Podríamos mencionar, al describir esta forma de trabajar, el «respeto que tiene
Lubitsch al público», pero esta expresión sirve demasiado a menudo para justificar
los peores documentales o las películas de ficción más incomprensibles. Así que
démosla de lado y traigamos a colación un buen ejemplo.
En Trouble in Paradise (Un ladrón en mi alcoba), Edward Everett Horton mira de
manera sospechosa a Herbert Marshall durante un cóctel. Le parece haber visto esa
cara en otra parte. Nosotros sabemos que Herbert Marshall es el ratero que, al
comienzo de la película, ha golpeado al pobre Horton en la habitación de un palacio
veneciano con intención de robarle. En consecuencia, es necesario que en algún
momento Horton lo recuerde. ¿Qué es lo que hacen casi siempre en este caso nueve
de cada diez cineastas? ¡Hatajo de negados!, no se les ocurre otra cosa que
mostrarnos al tío en la cama, que, de repente, a mitad de la noche, se despierta, se
golpea la frente y exclama: «¡Claro, Venecia! Ah, el sinvergüenza». Pero ¿quién es el
sinvergüenza? El que se contenta con una solución tan arbitraria. No así Lubitsch que
se pegó una vida de perro, que se estrujó los sesos trabajando y que, por eso, va a
morirse veinte años antes de la cuenta. He aquí cómo lo hace Lubitsch. Vemos a
Horton fumando un cigarrillo. A las claras adivinamos que se está preguntando dónde
pudo encontrarse antes con Herbert Marshall. Da chupadas al pitillo, reflexiona,
luego aplasta la colilla en un cenicero plateado en forma de góndola… Plano del
cenicero-góndola, volvemos a su rostro, mirada al cenicero… Góndola… ¡Venecia!

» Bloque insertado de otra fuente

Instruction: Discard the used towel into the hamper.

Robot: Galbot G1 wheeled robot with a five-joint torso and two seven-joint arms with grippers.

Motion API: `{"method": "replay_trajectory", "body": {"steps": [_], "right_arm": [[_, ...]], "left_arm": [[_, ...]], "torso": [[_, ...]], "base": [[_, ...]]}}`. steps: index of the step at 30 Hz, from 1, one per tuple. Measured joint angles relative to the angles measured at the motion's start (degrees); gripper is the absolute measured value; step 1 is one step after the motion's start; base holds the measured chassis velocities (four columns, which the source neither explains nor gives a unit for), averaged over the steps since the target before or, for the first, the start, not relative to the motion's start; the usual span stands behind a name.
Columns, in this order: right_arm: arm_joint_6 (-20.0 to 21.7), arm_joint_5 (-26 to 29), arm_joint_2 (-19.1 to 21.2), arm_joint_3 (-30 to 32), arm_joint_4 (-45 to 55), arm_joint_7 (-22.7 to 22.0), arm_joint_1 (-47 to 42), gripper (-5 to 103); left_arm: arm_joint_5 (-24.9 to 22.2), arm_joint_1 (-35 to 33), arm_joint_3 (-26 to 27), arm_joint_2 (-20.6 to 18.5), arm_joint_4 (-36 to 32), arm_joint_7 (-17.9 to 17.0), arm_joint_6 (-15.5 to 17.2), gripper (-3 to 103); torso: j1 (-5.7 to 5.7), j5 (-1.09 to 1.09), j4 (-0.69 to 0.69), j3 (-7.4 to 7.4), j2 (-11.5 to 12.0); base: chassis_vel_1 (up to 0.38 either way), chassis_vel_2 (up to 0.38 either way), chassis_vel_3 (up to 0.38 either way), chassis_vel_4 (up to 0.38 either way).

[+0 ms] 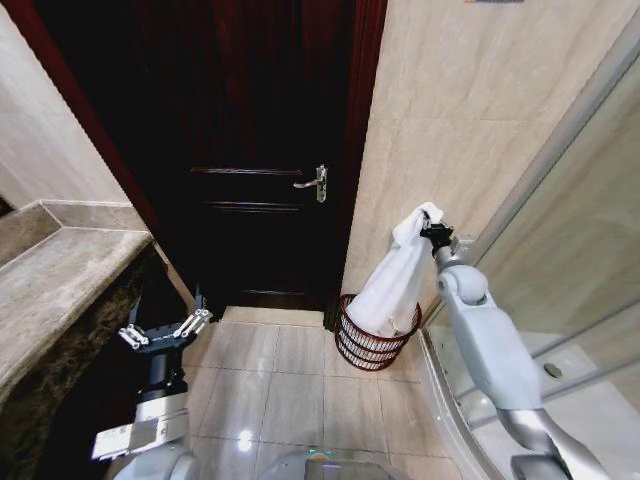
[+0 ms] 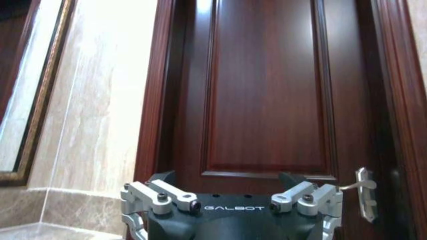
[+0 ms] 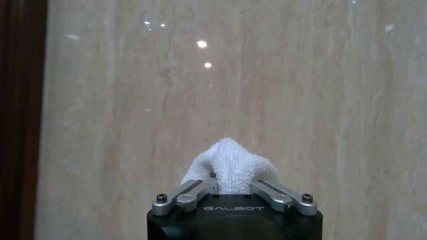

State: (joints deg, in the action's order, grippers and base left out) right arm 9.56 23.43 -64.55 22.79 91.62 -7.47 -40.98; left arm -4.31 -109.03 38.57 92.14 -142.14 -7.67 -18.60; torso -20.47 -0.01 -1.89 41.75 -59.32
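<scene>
Above the hamper (image 1: 377, 340), your right gripper (image 1: 432, 230) pinches the towel (image 1: 392, 283); centre its hanging tail inside before letting go. Left gripper (image 1: 165, 331) idles, spread wide.

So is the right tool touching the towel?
Touching: in the right wrist view the right tool is shut on the towel, which bulges between its fingers.

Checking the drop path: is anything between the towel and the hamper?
Nothing visible. The right gripper holds the towel by its top, and its lower end already hangs into the hamper by the wall.
</scene>
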Motion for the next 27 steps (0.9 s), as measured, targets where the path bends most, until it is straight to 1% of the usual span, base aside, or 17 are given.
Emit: {"method": "replay_trajectory", "body": {"steps": [3, 5, 6, 10, 11, 14, 15, 17, 21, 24, 27], "right_arm": [[-0.18, -0.07, -0.43, 0.16, 0.41, 0.22, -0.73, 4], [-0.59, -0.12, -0.64, 0.53, 0.66, 0.41, -1.14, 4], [-0.59, -0.12, -0.64, 0.53, 0.66, 0.41, -1.14, 4], [-1.31, -0.37, -1.05, 1.02, 0.71, 0.33, -1.33, 4], [-1.31, -0.37, -1.05, 1.02, 0.71, 0.33, -1.33, 4], [-1.36, -1.45, -1.43, 1.26, 0.51, -0.5, -1.84, 4], [-1.36, -1.45, -1.43, 1.26, 0.51, -0.5, -1.84, 4], [-1.74, -1.83, -1.79, 1.56, -0.4, -0.9, -2.07, 4], [-2.79, -1.86, -2.03, 1.77, -1.42, -0.89, -2.21, 4], [-3.29, -1.92, -2.13, 1.86, -1.89, -0.65, -2.2, 4], [-4.06, -2.18, -2.71, 1.92, -2.59, 0.04, -2.18, 4]], "left_arm": [[0.82, -0.5, -0.03, 0.0, 0.12, 0.6, -0.92, 100], [1.91, -1.7, -0.07, 0.0, 0.42, 1.56, -2.72, 100], [1.91, -1.7, -0.07, 0.0, 0.42, 1.56, -2.72, 100], [3.34, -4.55, -0.12, 0.0, 2.05, 3.04, -7.02, 100], [3.34, -4.55, -0.12, 0.0, 2.05, 3.04, -7.02, 100], [3.66, -7.47, 0.01, 0.0, 3.19, 3.33, -10.2, 100], [3.66, -7.47, 0.01, 0.0, 3.19, 3.33, -10.2, 100], [3.44, -9.14, 0.29, 0.0, 4.08, 3.33, -12.21, 100], [2.8, -10.04, 0.56, 0.0, 5.58, 3.24, -13.7, 100], [2.63, -10.09, 0.52, 0.0, 6.29, 3.18, -13.98, 100], [2.78, -9.75, 0.11, 0.0, 7.11, 3.16, -14.16, 100]], "torso": [[0.18, 0.02, 0.0, -0.19, 0.39], [0.53, 0.0, 0.0, -0.56, 1.11], [0.53, 0.0, 0.0, -0.56, 1.11], [1.19, 0.0, 0.0, -1.4, 2.6], [1.19, 0.0, 0.0, -1.4, 2.6], [1.68, 0.01, 0.0, -2.08, 3.78], [1.68, 0.01, 0.0, -2.08, 3.78], [2.07, 0.0, 0.0, -2.51, 4.58], [2.55, 0.01, 0.0, -3.13, 5.69], [2.81, -0.01, 0.01, -3.45, 6.28], [3.38, 0.0, 0.0, -4.15, 7.55]], "base": [[0.0, 0.0, 0.0, 0.0], [0.0, 0.0, 0.0, 0.0], [0.0, 0.0, 0.0, 0.0], [0.0, 0.0, 0.0, 0.0], [0.0, 0.0, 0.0, 0.0], [0.0, 0.0, 0.0, 0.0], [0.0, 0.0, 0.0, 0.0], [0.0, 0.0, 0.0, 0.0], [0.0, 0.0, 0.0, 0.0], [0.0, 0.0, 0.0, 0.0], [0.0, 0.0, 0.0, 0.0]]}}
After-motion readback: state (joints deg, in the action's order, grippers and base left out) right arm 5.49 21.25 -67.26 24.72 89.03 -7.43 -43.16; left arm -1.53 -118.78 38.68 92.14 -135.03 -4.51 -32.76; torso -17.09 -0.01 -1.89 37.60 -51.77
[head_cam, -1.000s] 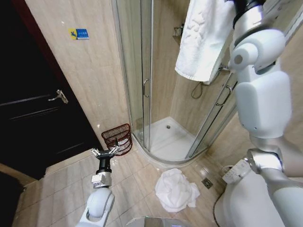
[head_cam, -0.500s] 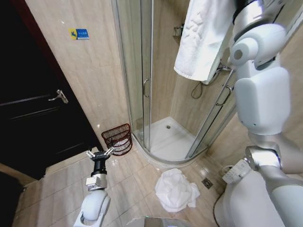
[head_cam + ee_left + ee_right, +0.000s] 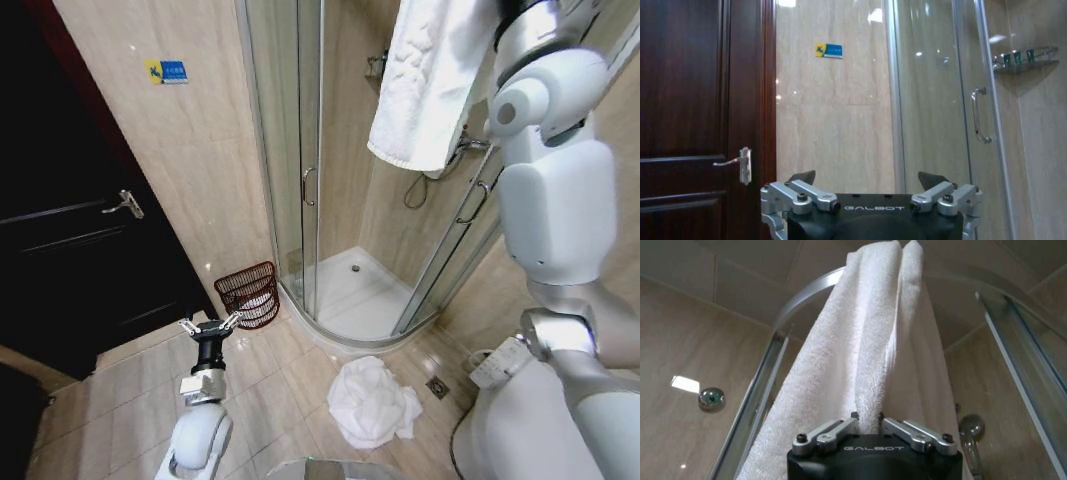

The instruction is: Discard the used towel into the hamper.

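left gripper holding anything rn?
No, in the left wrist view the left gripper has its fingers spread apart with nothing between them, only the tiled wall visible beyond.

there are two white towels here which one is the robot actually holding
The hanging towel, draped up by the shower enclosure: the right gripper is shut on its fold. The other towel lies crumpled on the floor tiles, apart from both grippers.
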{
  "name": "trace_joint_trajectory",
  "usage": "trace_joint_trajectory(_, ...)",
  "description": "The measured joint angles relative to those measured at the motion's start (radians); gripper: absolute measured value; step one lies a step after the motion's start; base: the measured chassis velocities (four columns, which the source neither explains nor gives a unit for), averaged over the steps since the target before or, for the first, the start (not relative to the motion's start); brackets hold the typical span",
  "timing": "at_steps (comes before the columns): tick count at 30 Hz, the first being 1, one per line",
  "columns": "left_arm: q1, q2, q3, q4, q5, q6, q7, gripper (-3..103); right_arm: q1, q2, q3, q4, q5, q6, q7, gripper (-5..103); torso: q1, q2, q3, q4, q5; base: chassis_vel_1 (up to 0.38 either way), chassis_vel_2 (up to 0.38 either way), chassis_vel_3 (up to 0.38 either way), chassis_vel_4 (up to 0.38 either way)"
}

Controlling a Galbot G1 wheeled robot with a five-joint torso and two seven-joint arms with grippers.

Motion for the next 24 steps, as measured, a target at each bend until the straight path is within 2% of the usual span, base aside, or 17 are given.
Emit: trace_joint_trajectory(24,0.007,-0.018,0.025,0.014,0.051,-0.012,-0.007,100,-0.077,0.008,0.015,0.034,-0.002,-0.006,0.009,1,0.0,0.0,0.0,0.0,-0.0002,0.0,0.0,0.0,0.0)
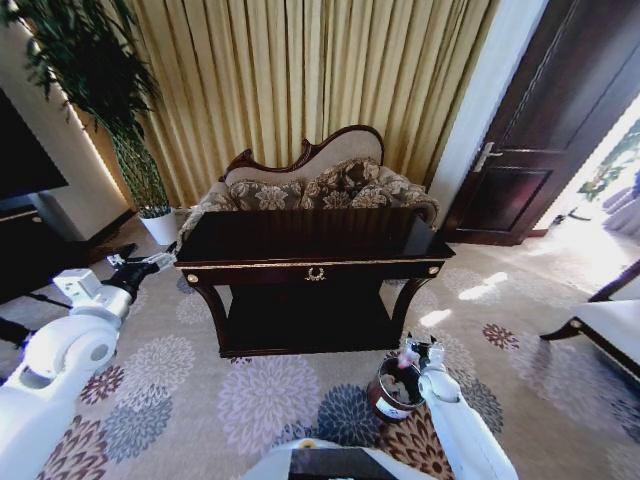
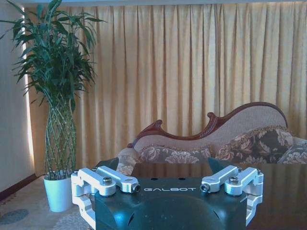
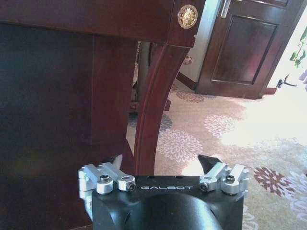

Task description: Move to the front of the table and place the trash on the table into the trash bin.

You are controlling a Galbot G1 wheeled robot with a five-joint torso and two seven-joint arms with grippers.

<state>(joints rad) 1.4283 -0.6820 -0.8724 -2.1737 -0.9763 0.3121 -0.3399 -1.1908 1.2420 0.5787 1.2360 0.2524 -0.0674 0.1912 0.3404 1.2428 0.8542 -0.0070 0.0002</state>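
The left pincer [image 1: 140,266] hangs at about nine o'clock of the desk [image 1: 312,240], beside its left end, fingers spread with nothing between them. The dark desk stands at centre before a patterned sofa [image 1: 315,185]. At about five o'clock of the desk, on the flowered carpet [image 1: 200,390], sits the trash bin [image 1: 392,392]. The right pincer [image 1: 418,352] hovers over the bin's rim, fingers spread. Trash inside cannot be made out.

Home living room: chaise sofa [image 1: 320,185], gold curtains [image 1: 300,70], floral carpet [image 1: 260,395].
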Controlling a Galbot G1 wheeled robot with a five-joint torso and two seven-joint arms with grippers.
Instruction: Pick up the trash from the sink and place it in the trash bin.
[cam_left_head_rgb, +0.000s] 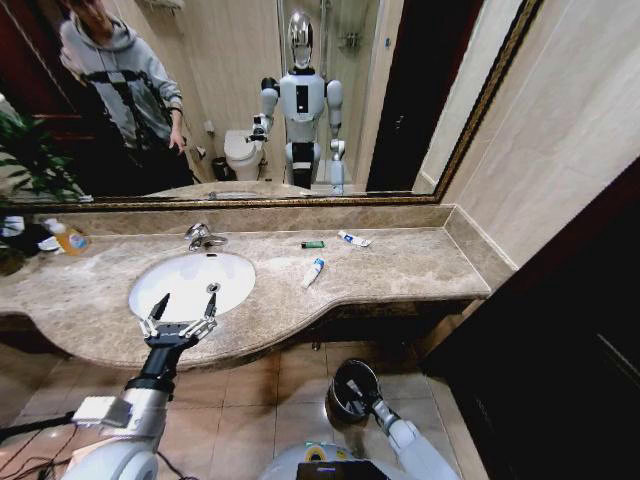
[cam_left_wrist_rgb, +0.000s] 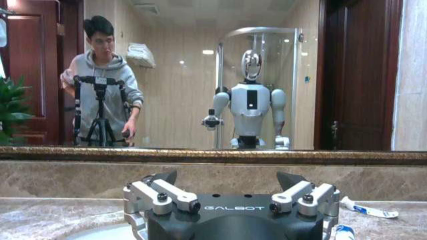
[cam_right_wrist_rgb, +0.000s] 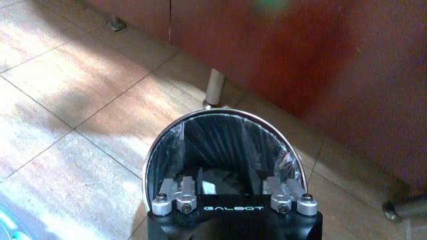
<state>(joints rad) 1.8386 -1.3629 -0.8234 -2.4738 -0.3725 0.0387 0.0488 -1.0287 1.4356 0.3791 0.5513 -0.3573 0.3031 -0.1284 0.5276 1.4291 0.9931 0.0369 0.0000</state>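
Note:
The white oval sink (cam_left_head_rgb: 176, 292) sits in the beige marble counter, with a chrome tap (cam_left_head_rgb: 203, 237) behind it. My left gripper (cam_left_head_rgb: 180, 320) (cam_left_wrist_rgb: 227, 180) hovers open over the sink's front rim, holding nothing. The trash lies on the counter to the right of the basin: a white tube with a blue end (cam_left_head_rgb: 314, 271) (cam_left_wrist_rgb: 343, 232), a second tube (cam_left_head_rgb: 353, 238) (cam_left_wrist_rgb: 368, 209) near the back wall, and a small green packet (cam_left_head_rgb: 313, 244). On the floor stands the dark trash bin (cam_left_head_rgb: 338, 408) (cam_right_wrist_rgb: 220, 114). My right gripper (cam_left_head_rgb: 356, 390) (cam_right_wrist_rgb: 230, 187) is open at its mouth. A white scrap (cam_right_wrist_rgb: 208, 187) lies inside.
An orange-yellow pump bottle (cam_left_head_rgb: 68, 239) stands at the counter's far left beside a plant (cam_left_head_rgb: 25, 160). A wide mirror (cam_left_head_rgb: 300, 60) runs behind the counter. A dark wooden cabinet (cam_left_head_rgb: 580, 330) fills the right side. A cabinet leg (cam_right_wrist_rgb: 215, 87) stands just beyond the bin on the tiled floor.

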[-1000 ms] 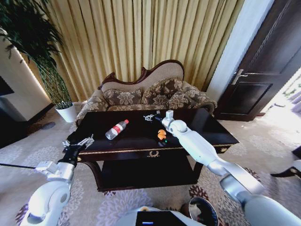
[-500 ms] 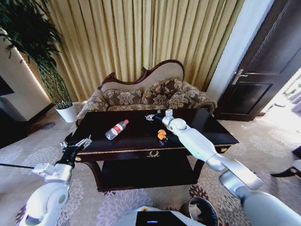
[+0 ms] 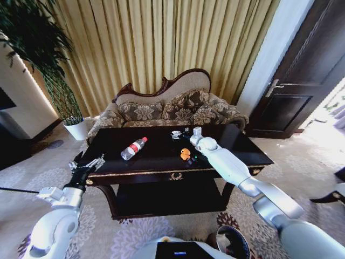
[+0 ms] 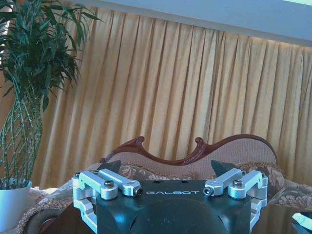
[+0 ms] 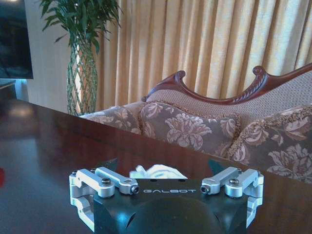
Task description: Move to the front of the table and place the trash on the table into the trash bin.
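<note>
1. The right pincer reaches out over the far middle of the dark, glossy brown wooden surface with a gold trim line; its fingers stand apart, with a white crumpled paper bit lying between them on the top.
2. In the head view that white scrap sits right at the right pincer's tip, though whether the fingers touch it is hard to tell.
3. A small orange scrap lies behind the right pincer, just beside the robot's forearm, nearer the front edge.
4. A clear plastic bottle with a red cap and label lies on its side, well to the left of the right pincer, cap pointing toward the sofa.
5. The left pincer hangs off the surface's left front corner, near its edge, fingers spread apart and holding nothing.
6. A small round dark bin with a shiny metal rim stands on the carpet, low on the robot's right, well behind the right pincer.
7. Beyond the right pincer stands a floral sofa with a carved wooden frame.
</note>
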Robot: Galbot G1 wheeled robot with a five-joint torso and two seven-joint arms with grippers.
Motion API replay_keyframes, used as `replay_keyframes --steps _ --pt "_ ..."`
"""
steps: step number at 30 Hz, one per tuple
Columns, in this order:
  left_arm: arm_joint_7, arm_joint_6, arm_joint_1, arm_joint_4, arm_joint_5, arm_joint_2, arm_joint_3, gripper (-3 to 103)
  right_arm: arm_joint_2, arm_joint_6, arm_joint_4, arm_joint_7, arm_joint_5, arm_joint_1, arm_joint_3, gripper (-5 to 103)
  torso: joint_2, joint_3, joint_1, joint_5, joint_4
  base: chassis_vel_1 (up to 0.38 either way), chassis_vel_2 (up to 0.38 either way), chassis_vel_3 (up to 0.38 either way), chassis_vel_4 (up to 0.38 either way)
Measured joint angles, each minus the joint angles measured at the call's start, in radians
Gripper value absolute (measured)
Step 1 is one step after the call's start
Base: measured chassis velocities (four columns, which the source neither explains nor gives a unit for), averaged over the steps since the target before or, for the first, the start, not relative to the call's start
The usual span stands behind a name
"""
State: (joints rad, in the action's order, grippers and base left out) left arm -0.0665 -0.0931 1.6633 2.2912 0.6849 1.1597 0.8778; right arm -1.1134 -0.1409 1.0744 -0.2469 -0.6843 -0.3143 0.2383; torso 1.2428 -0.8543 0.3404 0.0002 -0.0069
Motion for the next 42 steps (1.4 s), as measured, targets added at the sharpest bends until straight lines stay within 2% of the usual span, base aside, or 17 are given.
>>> replay_keyframes --steps 21,30,42 --pt "0.01 0.017 -0.007 -0.023 0.005 0.003 -0.004 100 -0.002 0.013 -0.026 0.0 0.024 -0.007 0.01 100 0.0 0.0 0.0 0.0 -0.0001 0.0 0.0 0.0 0.0" --pt "0.023 0.029 -0.005 -0.034 0.005 0.005 0.001 100 -0.006 -0.072 -0.011 0.0 0.028 0.018 0.04 100 0.0 0.0 0.0 -0.0001 0.0001 0.0 0.0 0.0 0.0" --pt "0.032 0.044 0.001 -0.046 0.009 0.004 0.013 100 -0.017 -0.11 -0.02 0.005 0.019 0.039 0.052 100 0.0 0.0 0.0 -0.0001 0.0 0.0 0.0 0.0 0.0"
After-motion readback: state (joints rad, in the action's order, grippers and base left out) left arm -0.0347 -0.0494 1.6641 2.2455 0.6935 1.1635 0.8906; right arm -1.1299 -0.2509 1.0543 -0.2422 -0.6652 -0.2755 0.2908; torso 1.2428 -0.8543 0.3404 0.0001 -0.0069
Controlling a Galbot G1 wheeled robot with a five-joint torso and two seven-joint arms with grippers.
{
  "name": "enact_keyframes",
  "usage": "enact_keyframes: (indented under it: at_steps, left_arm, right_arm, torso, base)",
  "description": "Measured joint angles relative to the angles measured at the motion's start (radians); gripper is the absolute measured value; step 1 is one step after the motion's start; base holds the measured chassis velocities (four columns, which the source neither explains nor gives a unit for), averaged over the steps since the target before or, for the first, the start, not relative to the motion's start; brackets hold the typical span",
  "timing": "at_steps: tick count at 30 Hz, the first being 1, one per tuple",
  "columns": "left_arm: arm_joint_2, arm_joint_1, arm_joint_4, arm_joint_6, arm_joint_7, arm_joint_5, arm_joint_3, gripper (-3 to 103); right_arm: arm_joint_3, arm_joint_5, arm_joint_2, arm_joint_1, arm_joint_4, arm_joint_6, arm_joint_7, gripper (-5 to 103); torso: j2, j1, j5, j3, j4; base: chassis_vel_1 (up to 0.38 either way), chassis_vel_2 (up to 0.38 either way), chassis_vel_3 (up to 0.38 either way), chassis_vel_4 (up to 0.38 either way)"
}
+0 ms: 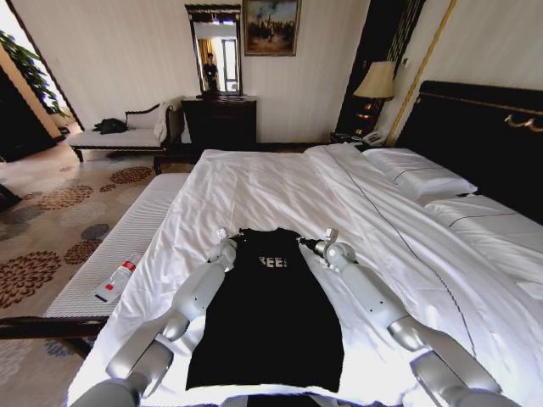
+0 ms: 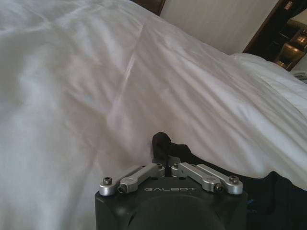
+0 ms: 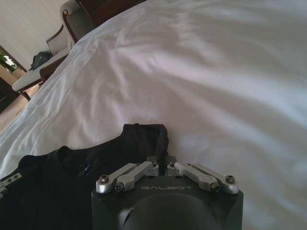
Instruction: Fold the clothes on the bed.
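Note:
The clothes, a black T-shirt with white lettering on the chest, lie flat and narrow on the white bed, collar end away from me. My left gripper is shut on the shirt's far left corner, and a nub of black fabric sticks up between its fingers. At the far right corner my right gripper is shut in the same way, pinching a raised fold of the T-shirt. Both arms run along the shirt's long sides.
A pale bench with a bottle on it stands along the bed's left side. Pillows and the dark headboard are at right. Beyond the bed stand a chaise, a dresser and a lamp.

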Motion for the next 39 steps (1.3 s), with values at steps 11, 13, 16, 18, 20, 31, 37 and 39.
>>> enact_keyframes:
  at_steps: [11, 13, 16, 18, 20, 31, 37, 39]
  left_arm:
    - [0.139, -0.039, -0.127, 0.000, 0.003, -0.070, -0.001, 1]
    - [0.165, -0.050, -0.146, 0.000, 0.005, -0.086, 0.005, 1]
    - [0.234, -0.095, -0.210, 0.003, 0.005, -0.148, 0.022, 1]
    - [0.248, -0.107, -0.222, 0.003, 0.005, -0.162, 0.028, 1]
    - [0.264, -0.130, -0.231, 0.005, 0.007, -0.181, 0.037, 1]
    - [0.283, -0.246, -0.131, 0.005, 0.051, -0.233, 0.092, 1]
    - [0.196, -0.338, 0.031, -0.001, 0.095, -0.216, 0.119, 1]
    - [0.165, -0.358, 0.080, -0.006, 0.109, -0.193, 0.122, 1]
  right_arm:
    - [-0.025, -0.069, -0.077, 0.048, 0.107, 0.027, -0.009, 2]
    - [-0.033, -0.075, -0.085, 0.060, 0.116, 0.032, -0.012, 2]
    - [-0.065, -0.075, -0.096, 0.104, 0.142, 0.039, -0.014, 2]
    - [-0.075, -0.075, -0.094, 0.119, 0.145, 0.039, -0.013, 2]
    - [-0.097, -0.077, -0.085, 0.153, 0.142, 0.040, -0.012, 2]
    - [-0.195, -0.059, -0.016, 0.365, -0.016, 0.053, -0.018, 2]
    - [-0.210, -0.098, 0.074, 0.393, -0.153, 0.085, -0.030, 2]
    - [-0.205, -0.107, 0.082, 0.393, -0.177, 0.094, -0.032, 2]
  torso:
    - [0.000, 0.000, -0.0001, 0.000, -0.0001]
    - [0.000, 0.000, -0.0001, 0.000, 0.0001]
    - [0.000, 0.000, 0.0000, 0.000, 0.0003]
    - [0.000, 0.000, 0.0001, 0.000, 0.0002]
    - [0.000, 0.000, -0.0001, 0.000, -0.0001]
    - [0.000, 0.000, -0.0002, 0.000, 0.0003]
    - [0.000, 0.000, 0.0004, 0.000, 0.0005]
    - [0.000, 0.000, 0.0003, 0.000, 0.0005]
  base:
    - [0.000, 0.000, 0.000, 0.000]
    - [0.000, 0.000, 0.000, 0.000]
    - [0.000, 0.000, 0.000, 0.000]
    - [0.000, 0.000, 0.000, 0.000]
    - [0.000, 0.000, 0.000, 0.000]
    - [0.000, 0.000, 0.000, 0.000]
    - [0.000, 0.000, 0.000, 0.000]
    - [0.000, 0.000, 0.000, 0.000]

Santo cielo, Horton se ha dado cuenta. ¡Bravo! y ahora es el público el que se divierte
y Lubitsch quizás está allí, en la penumbra, al fondo de la sala, de pie, vigilando a su
público temeroso de cualquier dilación en la carcajada colectiva, como Frederich
March en Design for living (Una mujer para dos), o echando una ojeada al apuntador
que ve cómo se acerca Hamlet a la boca de la concha y se apresta, como último
recurso, a soplarle: «Ser o no ser…».
He hablado de cosas que se aprenden, he hablado de talento, he hablado de eso
que en el fondo, eventualmente, se puede comprar poniéndole precio. Ah, pero lo que
no se aprende ni se compra es el encanto y la malicia, el encanto malicioso de
Lubitsch que hacía de él, de veras, todo un Príncipe.